Pulling the M-emblazoned sweater over their heads, then pushing an NCAA championship trophy over their heads.
How many of these Gophers dreamt this dream when they were 4 years old, on a frozen pond in Hastings or Osseo or Wayzata? How many of these Gophers dreamt the same just a night before, when they admitted it would be difficult to sleep, knowing how much was on the line the next day?
How many future Gophers were watching Saturday night, either at the Xcel Energy Center or in front of a television set, starting the next round of dreams?
And how many of those future Gophers will be in their driveways Sunday afternoon, stick in hand, putting a fictitious puck into a fictitious net in a fictitious overtime, giving their fictitious Gophers a fictitious national championship?
That’s how some of these real, live Gophers started out. By the time their season was over Saturday night in downtown St. Paul, pandemonium was spelled M-I-N-N-E-S-O-T-A.
These Gophers had been saying all along, “It’s time.”
Indeed, this was their time.
It was time for Jordan Leopold, the first Gopher to win the Hobey Baker Memorial Award and the national championship in the same season.
It was time for Johnny Pohl, the energetic senior who said before that he couldn’t imagine how players from other Minnesota teams could even look at him if he hadn’t made a Frozen Four in his collegiate career.
It was time for Matt Koalska — yes, Matt Koalska. Who knew he could jump so high?

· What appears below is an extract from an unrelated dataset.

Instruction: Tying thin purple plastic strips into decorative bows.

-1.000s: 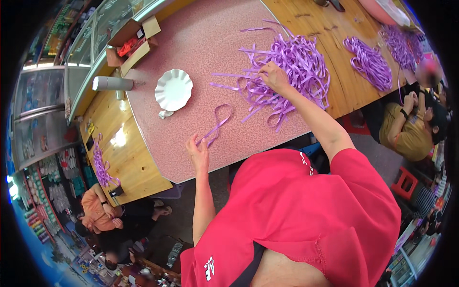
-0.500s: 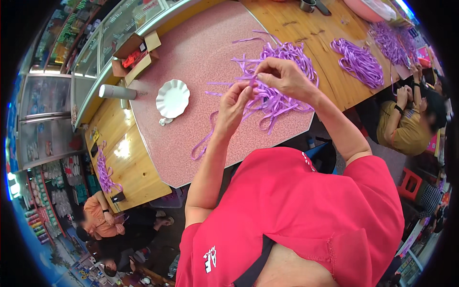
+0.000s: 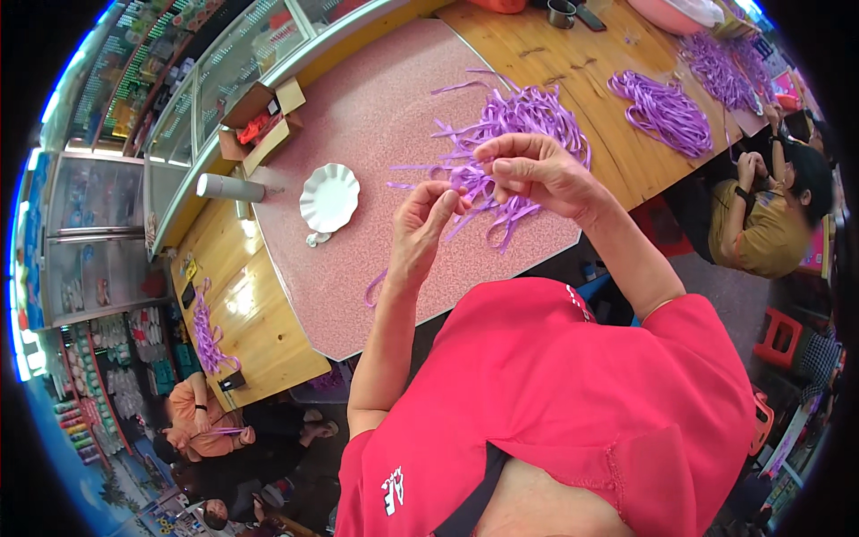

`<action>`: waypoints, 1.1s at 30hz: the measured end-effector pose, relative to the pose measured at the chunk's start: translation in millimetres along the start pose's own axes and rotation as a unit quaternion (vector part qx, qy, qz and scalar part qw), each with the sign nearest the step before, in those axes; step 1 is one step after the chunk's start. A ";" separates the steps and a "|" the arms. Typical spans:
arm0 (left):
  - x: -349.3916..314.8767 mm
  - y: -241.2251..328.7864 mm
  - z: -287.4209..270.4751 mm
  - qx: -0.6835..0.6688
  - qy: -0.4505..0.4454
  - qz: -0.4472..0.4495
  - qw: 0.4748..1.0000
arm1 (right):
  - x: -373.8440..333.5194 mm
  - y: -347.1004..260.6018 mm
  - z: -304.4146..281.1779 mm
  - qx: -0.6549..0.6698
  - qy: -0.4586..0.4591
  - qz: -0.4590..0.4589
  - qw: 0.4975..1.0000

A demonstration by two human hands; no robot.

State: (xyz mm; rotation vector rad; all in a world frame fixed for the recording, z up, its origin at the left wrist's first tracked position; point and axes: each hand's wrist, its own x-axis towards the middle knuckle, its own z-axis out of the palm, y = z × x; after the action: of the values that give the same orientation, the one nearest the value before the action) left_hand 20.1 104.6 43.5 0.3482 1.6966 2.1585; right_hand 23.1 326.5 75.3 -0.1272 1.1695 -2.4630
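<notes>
Over a loose pile of purple ribbons [image 3: 535, 115], both my hands are raised close together. My left hand [image 3: 424, 231] pinches a purple ribbon [image 3: 460, 191] between thumb and forefinger. Just to its right and a little farther away, my right hand [image 3: 548, 179] has its fingers curled and the thumb against them. Whatever lies in that pinch is too small to make out. A ribbon loop [image 3: 374, 288] shows beside my left forearm on the pink tabletop [image 3: 358, 309].
A white scalloped dish [image 3: 329, 198], a white cylinder [image 3: 230, 187] and an open carton [image 3: 292, 95] stand to the left. More ribbon bundles lie on the wood at right [image 3: 663, 111] and left [image 3: 207, 328]. Co-workers sit at right [image 3: 761, 224] and lower left [image 3: 192, 416].
My hands, close together before, have drawn apart. The left has come slightly nearer to me and the right has turned. The whole view has shifted slightly.
</notes>
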 end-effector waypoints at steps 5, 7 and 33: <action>-19.8 1.6 0.0 0.009 -0.013 -0.012 1.000 | -3.5 12.3 15.3 0.011 -0.009 -0.016 1.000; -29.9 1.6 0.8 0.003 -0.002 -0.021 1.000 | -4.8 16.3 17.2 0.018 -0.007 -0.023 1.000; -30.2 -13.1 -57.7 0.016 0.031 -0.045 0.998 | -12.7 -60.1 -52.2 0.147 -0.024 -0.300 0.942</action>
State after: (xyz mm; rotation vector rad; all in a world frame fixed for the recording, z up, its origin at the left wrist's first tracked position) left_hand 25.3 43.6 17.8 0.2114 1.7479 2.1001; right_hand 2.1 403.2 88.5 -0.5196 0.8051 -3.1083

It was time for Grant Potulny, the player who has unfortunately received about as many questions this weekend about being from North Dakota as for being one of the best players on the ice. He’s got a NCAA title-winning goal to his credit now, and what Minnesotan will ever think of him as a foreigner again?

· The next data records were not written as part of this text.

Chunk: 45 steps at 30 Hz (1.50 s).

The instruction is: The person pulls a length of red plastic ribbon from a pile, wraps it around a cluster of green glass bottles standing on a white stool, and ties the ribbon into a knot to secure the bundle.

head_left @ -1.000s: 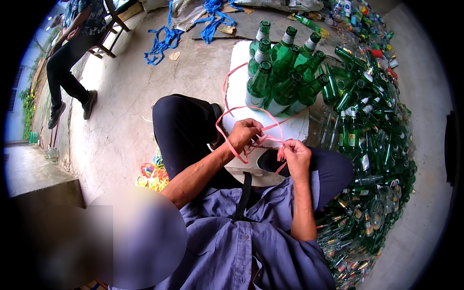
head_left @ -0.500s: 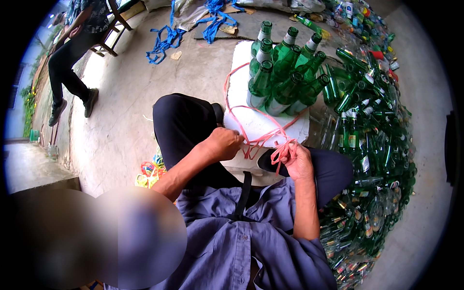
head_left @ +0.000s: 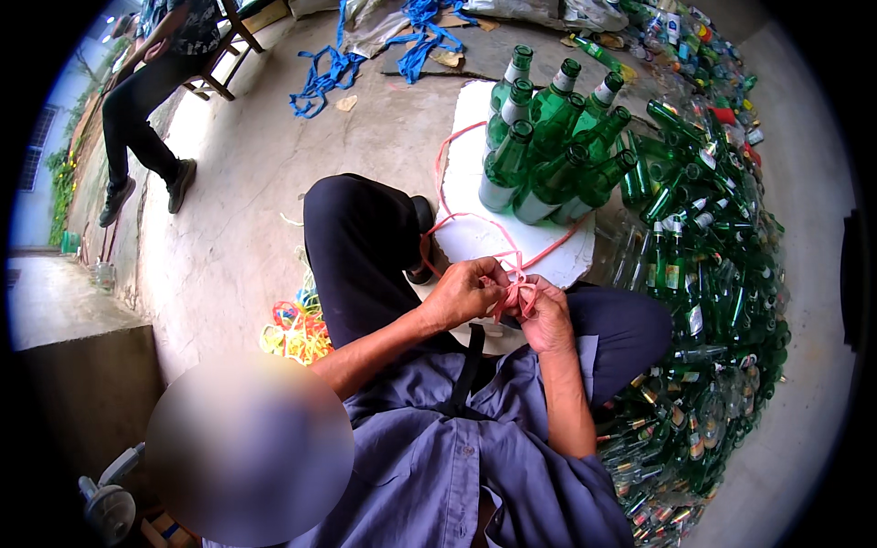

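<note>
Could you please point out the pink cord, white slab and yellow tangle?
Pink cord (head_left: 521,294), head view, its bunched part.
White slab (head_left: 470,245), head view, its near end.
Yellow tangle (head_left: 297,341), head view, its middle.

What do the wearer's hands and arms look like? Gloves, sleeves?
Left hand and right hand: bare, no gloves, rings or watch visible. Forearms uncovered. Purple-grey shirt; right sleeve stops near the elbow, left sleeve hidden by blur.
</note>
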### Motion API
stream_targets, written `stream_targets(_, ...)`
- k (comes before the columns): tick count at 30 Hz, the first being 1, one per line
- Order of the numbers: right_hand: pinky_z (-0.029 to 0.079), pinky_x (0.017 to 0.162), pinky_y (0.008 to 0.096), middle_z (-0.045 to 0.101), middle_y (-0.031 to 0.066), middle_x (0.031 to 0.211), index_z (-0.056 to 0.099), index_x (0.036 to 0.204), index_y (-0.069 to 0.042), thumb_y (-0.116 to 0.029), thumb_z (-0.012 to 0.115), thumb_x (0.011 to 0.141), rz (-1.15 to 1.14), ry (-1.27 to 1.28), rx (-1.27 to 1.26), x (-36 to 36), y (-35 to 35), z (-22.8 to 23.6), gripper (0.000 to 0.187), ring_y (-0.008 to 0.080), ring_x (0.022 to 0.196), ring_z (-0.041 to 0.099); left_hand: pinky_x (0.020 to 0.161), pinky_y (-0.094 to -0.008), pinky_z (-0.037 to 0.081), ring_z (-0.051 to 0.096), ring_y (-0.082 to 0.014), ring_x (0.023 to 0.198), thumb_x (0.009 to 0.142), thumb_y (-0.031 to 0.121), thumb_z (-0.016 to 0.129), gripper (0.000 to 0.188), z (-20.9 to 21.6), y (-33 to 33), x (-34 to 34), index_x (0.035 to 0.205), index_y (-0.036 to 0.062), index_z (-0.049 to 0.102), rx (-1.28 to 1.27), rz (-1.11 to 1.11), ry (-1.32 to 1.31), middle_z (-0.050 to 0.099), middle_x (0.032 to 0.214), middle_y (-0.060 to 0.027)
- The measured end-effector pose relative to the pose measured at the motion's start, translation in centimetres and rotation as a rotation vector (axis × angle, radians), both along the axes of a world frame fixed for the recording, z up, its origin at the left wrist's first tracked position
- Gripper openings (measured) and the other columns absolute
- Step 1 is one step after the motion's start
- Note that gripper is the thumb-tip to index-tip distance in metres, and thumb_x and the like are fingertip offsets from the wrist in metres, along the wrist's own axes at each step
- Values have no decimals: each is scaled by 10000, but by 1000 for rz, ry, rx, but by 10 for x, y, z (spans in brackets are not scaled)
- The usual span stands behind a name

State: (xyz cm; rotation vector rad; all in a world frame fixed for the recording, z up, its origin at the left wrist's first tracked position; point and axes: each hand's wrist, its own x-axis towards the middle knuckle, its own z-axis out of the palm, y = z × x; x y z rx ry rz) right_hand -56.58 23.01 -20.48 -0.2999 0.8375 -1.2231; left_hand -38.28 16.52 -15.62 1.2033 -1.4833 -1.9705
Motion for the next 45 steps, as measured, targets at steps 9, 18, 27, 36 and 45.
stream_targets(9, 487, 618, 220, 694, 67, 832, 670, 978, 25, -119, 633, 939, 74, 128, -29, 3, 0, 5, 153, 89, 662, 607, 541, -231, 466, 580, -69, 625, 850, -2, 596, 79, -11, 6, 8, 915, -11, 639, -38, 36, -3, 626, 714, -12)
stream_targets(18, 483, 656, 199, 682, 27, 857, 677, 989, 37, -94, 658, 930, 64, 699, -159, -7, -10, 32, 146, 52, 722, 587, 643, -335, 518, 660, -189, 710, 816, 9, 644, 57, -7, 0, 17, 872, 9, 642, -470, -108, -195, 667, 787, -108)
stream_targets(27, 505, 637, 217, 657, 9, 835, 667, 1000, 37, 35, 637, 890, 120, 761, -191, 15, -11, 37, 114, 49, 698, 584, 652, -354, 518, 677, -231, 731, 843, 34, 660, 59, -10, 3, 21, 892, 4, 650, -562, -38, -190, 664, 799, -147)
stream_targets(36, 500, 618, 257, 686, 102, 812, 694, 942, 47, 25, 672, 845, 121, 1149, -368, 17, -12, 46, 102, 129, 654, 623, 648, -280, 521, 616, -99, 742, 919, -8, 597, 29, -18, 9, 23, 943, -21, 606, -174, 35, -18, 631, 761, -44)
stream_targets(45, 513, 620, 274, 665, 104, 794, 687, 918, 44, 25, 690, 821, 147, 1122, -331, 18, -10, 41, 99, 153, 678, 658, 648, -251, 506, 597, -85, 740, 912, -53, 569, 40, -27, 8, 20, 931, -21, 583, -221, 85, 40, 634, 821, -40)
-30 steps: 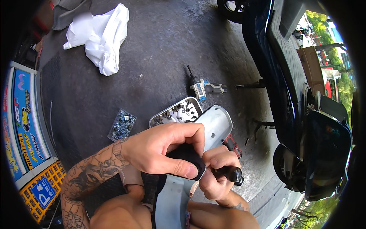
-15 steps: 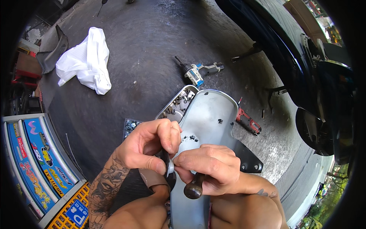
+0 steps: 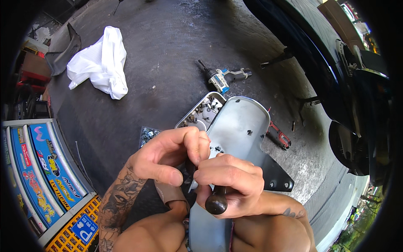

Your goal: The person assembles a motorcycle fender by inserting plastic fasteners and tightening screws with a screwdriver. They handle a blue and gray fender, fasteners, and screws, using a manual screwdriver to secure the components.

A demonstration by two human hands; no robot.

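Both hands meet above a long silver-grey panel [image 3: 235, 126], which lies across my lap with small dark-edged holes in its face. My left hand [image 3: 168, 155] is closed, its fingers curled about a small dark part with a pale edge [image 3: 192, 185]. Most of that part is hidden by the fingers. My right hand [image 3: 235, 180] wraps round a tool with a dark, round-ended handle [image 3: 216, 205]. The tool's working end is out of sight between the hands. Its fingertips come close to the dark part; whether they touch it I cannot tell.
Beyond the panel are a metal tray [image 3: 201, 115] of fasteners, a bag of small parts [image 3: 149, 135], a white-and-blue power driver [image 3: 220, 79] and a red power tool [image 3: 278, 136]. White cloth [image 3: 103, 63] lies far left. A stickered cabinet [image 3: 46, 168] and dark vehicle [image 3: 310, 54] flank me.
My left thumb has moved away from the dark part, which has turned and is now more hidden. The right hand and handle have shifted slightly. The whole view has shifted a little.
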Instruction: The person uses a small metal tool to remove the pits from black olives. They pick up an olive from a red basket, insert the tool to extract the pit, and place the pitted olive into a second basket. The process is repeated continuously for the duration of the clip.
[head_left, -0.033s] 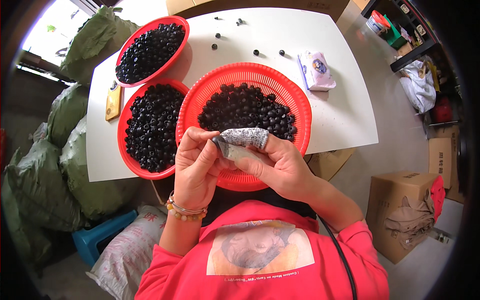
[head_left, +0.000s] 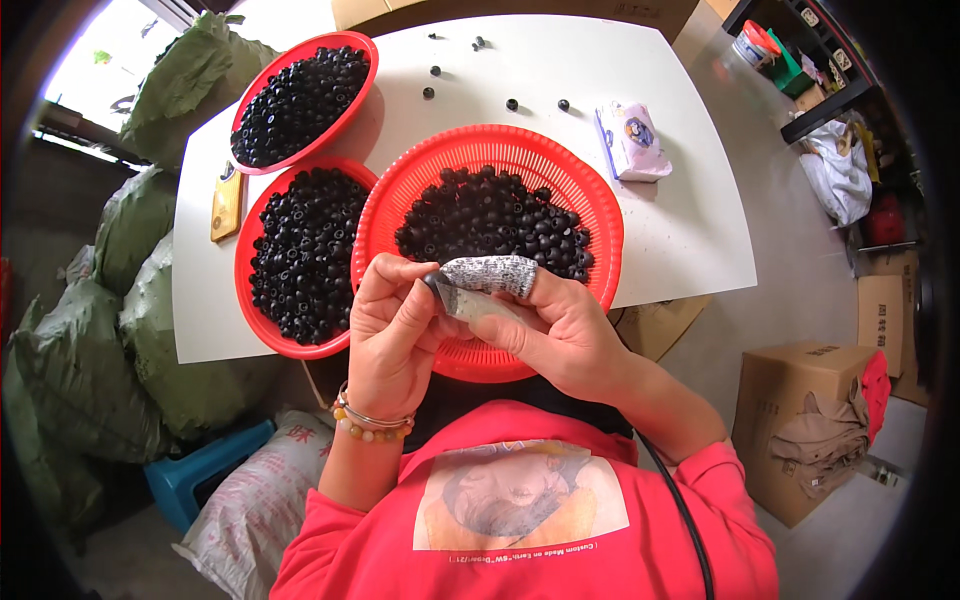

It was time for Adam Hauser, the goaltender who has been the target of many shaken heads and verbal barbs in his time as a Gopher, but will leave knowing he’s a champion.
And it was time for Don Lucia. When this national title game went to overtime, he couldn’t help but think of 1996 and Cincinnati, when his Colorado College team was so close, but lost in a fourth period to Michigan in the championship game.
These Gophers couldn’t help but watch their time unfold again. A television in their locker room some 30 minutes after the game showed highlights of the team’s triumph.
It was an arms-around-shoulders moment.
“We made SportsCenter!” Pohl shouted.
But some of them had to admit that they weren’t even really sure what they had accomplished.
What they had accomplished was the school’s first national title since 1979, erasing the memory of a 4-3 loss in overtime of the 1989 final on this same plot of land with a 4-3 victory of their own.
They had written their names along with those from the glory years of Minnesota hockey: Herb Brooks, Neal Broten, Bill Baker and Tom Vannelli, just to name a few.
Yet some were still a bit confused about their place.
“Looking around the locker room right now,” senior defenseman Nick Angell said, “we don’t know what we just did. I just talked to some of the ex-Gophers and they said the same thing: ‘You guys will realize what just happened 10 years from now.'”
Others will see it sooner. Maybe the kid in Golden Valley, Minn., who will take a stick into the street Sunday afternoon and pretend he’s Jordan Leopold. Maybe the kid in Red Wing, Minn., who will say he’s Johnny Pohl.
And yes, maybe the kid in Bovey, Minn., who will stand up and proudly say, “I’m Adam Hauser!”
For these Gophers, though, it’s time … to enjoy this.
They’ve looked at the shrines to the 1974, ’76 and ’79 teams at Mariucci Arena. Now, they’ll have their own, something those future Gophers can gaze at in quiet determination.
They’ve brought the glory back to Minnesota.